October Minireviews (+ #20Booksof Summer … still!)

Sometimes I don’t feel like writing a full review for whatever reason, either because life is busy and I don’t have time, or because a book didn’t stir me enough.  Sometimes, it’s because a book was so good that I just don’t have anything to say beyond that I loved it!  Frequently, I’m just wayyy behind on reviews and am trying to catch up.  For whatever reason, these are books that only have a few paragraphs of thoughts from me.

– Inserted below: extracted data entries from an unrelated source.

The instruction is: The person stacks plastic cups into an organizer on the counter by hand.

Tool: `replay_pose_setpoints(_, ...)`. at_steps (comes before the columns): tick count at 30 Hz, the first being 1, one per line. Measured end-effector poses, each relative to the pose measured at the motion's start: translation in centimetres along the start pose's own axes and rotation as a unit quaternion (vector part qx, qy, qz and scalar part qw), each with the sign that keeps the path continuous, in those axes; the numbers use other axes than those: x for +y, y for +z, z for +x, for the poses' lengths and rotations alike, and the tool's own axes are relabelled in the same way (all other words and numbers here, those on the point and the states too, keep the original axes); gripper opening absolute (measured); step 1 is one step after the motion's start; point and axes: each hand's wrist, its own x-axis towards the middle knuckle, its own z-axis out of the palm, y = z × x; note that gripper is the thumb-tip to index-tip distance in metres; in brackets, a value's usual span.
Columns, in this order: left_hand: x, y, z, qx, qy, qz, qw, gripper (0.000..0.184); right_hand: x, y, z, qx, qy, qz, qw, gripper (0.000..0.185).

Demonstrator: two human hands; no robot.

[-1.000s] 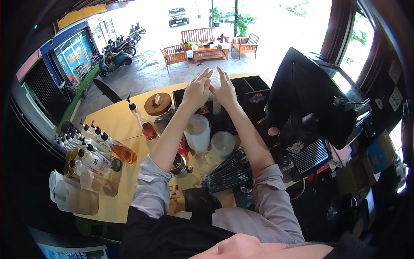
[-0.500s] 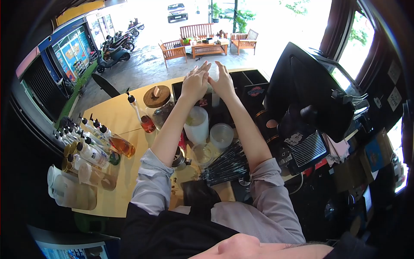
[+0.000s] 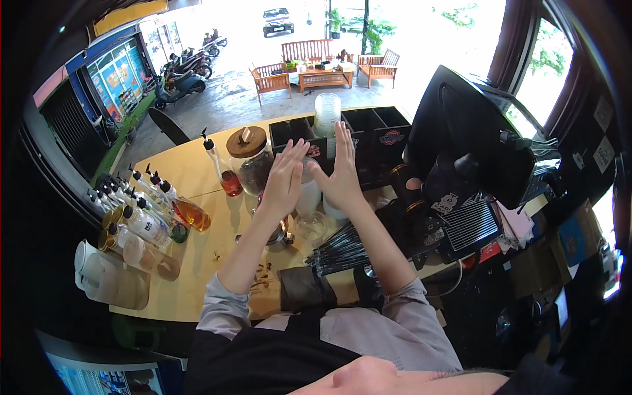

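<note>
My left hand [image 3: 284,181] is held over the counter with its fingers stretched out, and nothing is in it. Beside it, my right hand [image 3: 340,178] is also open, fingers extended upward, with a gap between the two. Just beyond the fingertips stands a tall stack of clear plastic cups [image 3: 327,107] at the black compartment organizer [image 3: 385,125]. Below and between my hands, a white tub [image 3: 308,197] is partly covered. A clear round container [image 3: 309,227] sits nearer to me, next to a bundle of black-wrapped straws [image 3: 339,251].
A glass jar with a wooden lid [image 3: 247,142] and a pump bottle of red syrup [image 3: 230,184] stand left of my arms. More pump bottles and a lidded pitcher [image 3: 108,276] crowd the left end. A black monitor [image 3: 471,138] rises at the right.
Both hands have pulled back toward me from the cup stack, which now shows in full. They have opened and moved apart. The camera view has shifted slightly.
</note>
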Motion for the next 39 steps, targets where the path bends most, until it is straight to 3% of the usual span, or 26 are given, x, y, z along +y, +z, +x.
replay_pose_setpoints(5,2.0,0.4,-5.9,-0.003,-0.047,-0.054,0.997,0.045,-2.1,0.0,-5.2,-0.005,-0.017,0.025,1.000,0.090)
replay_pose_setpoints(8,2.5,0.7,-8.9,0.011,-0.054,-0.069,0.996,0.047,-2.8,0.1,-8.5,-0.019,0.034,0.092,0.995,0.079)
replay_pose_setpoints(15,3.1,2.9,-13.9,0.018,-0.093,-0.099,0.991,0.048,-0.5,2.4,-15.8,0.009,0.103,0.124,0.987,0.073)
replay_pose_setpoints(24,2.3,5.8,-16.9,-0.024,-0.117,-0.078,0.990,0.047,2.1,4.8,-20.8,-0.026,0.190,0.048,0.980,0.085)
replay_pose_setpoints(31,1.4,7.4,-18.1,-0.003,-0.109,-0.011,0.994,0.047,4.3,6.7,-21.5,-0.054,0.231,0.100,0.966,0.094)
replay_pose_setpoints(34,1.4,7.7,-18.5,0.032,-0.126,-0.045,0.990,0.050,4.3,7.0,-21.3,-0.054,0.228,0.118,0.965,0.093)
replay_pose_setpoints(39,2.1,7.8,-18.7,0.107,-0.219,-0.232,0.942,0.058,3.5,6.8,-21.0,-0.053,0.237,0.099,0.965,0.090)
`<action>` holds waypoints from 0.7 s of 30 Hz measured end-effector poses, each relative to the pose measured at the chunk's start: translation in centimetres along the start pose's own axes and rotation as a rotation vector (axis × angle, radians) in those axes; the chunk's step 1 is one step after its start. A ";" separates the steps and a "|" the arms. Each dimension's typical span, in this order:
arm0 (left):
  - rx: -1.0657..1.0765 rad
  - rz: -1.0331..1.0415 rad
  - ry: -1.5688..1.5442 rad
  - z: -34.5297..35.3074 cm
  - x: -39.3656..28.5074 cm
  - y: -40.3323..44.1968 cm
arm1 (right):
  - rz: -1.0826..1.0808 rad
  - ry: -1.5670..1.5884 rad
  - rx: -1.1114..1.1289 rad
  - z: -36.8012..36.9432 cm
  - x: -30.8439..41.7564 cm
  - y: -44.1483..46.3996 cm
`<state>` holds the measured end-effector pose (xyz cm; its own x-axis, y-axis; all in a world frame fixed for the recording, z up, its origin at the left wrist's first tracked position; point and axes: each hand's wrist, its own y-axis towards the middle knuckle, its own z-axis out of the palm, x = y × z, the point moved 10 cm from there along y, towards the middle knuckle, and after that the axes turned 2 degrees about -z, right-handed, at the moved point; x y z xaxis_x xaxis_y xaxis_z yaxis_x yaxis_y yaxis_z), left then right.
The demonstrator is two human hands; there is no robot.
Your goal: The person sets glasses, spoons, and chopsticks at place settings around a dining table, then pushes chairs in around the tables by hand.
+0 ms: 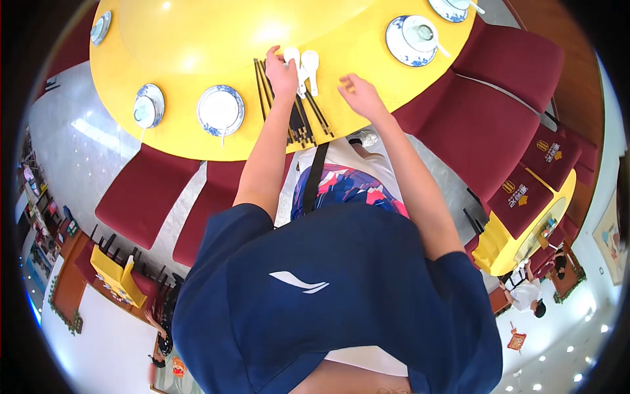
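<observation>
My left hand (282,75) is over the near part of the yellow table (177,131), among black chopsticks (260,85) and beside a white spoon (291,55). Its fingers are bent but apart, and I cannot make out anything in them. A second white spoon (310,61) lies just to the right. More dark chopsticks (318,113) fan out below the spoons toward the table edge. My right hand (361,95) hovers to the right of the spoons, its fingers loosely apart and holding nothing.
Blue-patterned place settings stand around the table: a plate (205,121) left of the chopsticks, another (402,54) at the right, more farther out. Dark red chairs (479,121) line the edge. Other people (523,293) and tables are in the background.
</observation>
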<state>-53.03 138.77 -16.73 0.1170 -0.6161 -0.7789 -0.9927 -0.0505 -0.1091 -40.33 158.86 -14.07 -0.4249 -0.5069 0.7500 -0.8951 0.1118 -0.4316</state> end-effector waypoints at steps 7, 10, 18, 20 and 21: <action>-0.056 -0.050 -0.116 -2.8 2.2 -0.5 | 0.250 -0.048 -0.101 4.5 0.3 6.9; -0.093 -0.048 -0.176 -4.5 2.7 -1.1 | 0.336 -0.062 -0.173 5.1 0.6 7.6; 0.235 -0.642 -1.278 -5.7 3.3 -5.6 | 0.291 -0.161 -0.140 6.9 0.1 8.9; 0.317 -0.644 -1.266 -7.1 2.1 -7.7 | 0.259 -0.163 -0.131 7.2 -0.3 9.3; 0.362 -0.647 -1.320 -7.0 2.4 -8.9 | 0.256 -0.166 -0.120 7.3 -0.6 9.4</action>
<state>-44.07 132.28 -13.27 0.6532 0.5717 -0.4964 -0.7249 0.2828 -0.6281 -47.52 153.99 -22.23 -0.6193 -0.5807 0.5284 -0.7757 0.3482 -0.5264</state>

Mr. Penumbra’s 24-Hour Bookstore by Robin Sloan – 4*

//published 2012//

As I’ve mentioned, a while ago I signed up to be part of a Traveling Book Club, where each member choose a book to share.  The first month you mail your own book to the next person on the list and receive a book from the person behind you on the list.  Each month you mail whatever book you have until you get your own back.  In the meantime, members are encouraged to annotate and make notes in the books, so that when you get yours back it will be full of fun thoughts from its journey.  (You can see the list of these reads here.)  I was excited to get this book in the mail, because it’s one I’ve read – and enjoyed – before, so it was extra fun to see other people’s thoughts and insights.  One of the earlier readers is a computer programmer, so it was especially interesting to see her thoughts on some of the computer-y aspects of the story.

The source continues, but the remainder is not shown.